Today we  drove about 450 kms from Richmond, just south of Lexington, Kentucky to Bristol, a town that quite literally straddles the Virginia Tennessee border.  We took highway 421 which is as far from a highway as it can be.  This is a two lane back road (just like home!) through the mountains (hills), and it was a sad and beautiful trip.  


The road is tree lined right to the very edges; it winds up and down valleys and over hills and through very broken down towns.  Mouldering houses, cars, mobile homes are being claimed back by the trees and undergrowth.  In some places what seems to be the entire contents of a home are piled outside.  We can only guess there's been a bailiff around.  

Every few miles there's a town or settlement.  From time to time there are well kept, sound houses with mown front yards,  but a greater proportion lack any sign of care or maintenance.  

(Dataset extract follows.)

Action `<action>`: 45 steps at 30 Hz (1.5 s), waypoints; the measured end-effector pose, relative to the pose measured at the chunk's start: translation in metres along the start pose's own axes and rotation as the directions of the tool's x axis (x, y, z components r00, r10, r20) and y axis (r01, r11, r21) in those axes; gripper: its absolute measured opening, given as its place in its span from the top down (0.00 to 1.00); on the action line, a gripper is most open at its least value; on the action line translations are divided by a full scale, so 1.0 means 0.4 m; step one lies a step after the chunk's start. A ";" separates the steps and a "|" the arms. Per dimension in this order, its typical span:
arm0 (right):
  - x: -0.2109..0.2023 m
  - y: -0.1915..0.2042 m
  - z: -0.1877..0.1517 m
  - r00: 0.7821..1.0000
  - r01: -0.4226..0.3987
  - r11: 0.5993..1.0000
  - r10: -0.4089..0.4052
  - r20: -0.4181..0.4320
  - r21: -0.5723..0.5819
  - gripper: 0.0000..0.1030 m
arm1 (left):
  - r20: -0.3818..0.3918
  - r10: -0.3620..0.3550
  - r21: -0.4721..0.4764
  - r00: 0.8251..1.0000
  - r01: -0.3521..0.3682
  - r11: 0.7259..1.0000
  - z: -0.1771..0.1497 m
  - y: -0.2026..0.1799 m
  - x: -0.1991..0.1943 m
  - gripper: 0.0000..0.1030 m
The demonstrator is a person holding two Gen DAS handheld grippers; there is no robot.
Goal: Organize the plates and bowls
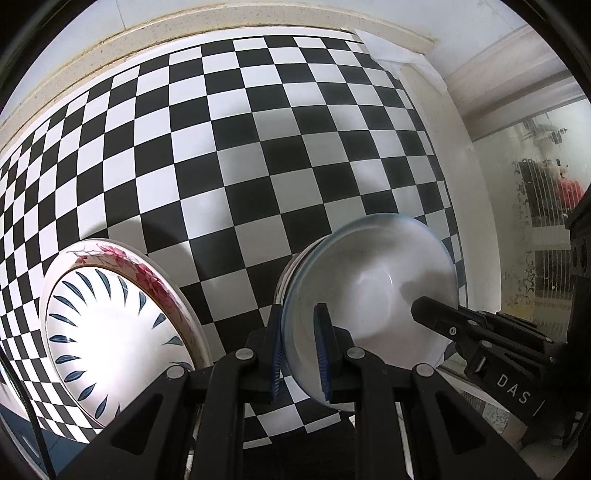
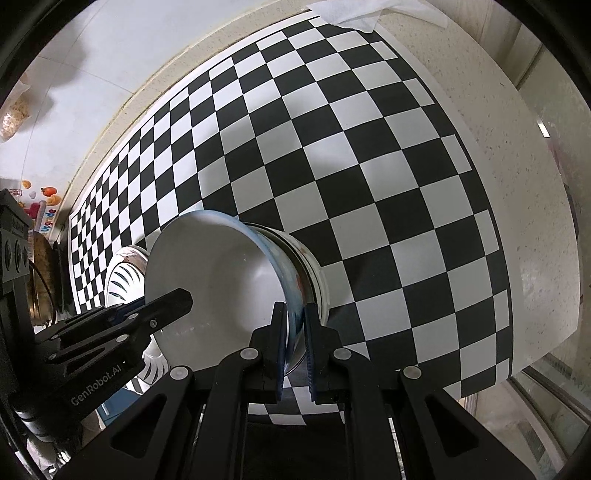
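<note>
A white bowl with a blue rim (image 1: 369, 280) is held above the checkered mat, with another bowl nested under it (image 2: 314, 273). My left gripper (image 1: 299, 350) is shut on its rim on one side. My right gripper (image 2: 295, 332) is shut on the opposite rim; it also shows in the left wrist view (image 1: 443, 321). The bowl shows in the right wrist view (image 2: 214, 280). A white plate with blue leaf marks (image 1: 110, 325) lies on a larger plate with red flowers (image 1: 147, 277) at the left.
The black and white checkered mat (image 1: 258, 129) covers a pale stone counter (image 2: 535, 221). A white cloth (image 2: 347, 14) lies at the mat's far corner. A glass door (image 1: 535, 221) stands beyond the counter's right edge.
</note>
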State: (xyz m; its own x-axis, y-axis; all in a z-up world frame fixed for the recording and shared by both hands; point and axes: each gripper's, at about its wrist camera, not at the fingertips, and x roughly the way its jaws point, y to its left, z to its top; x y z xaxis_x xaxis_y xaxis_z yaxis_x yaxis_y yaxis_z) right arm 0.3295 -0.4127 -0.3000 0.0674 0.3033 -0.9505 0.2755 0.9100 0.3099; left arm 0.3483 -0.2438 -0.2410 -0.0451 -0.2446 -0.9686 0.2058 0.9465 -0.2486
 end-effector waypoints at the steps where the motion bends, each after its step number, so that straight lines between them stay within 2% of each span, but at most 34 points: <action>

 The common theme is a Guns and Pawn shop (or two or three) a second hand/junk shop, several Baptist churches and a whiff of desolation. 


I'm not sure why I stop in Sand Gap when I see the Country Corner store as there's nothing to differentiate it from all the other places. 

It has furniture, general junk, some clothes, odds and ends of new things, and friendly dad and daughter proprietors.  We chat a while, I ask for the bathroom and am sent outside and down to the cellar - with a key ring that holds two bullets. 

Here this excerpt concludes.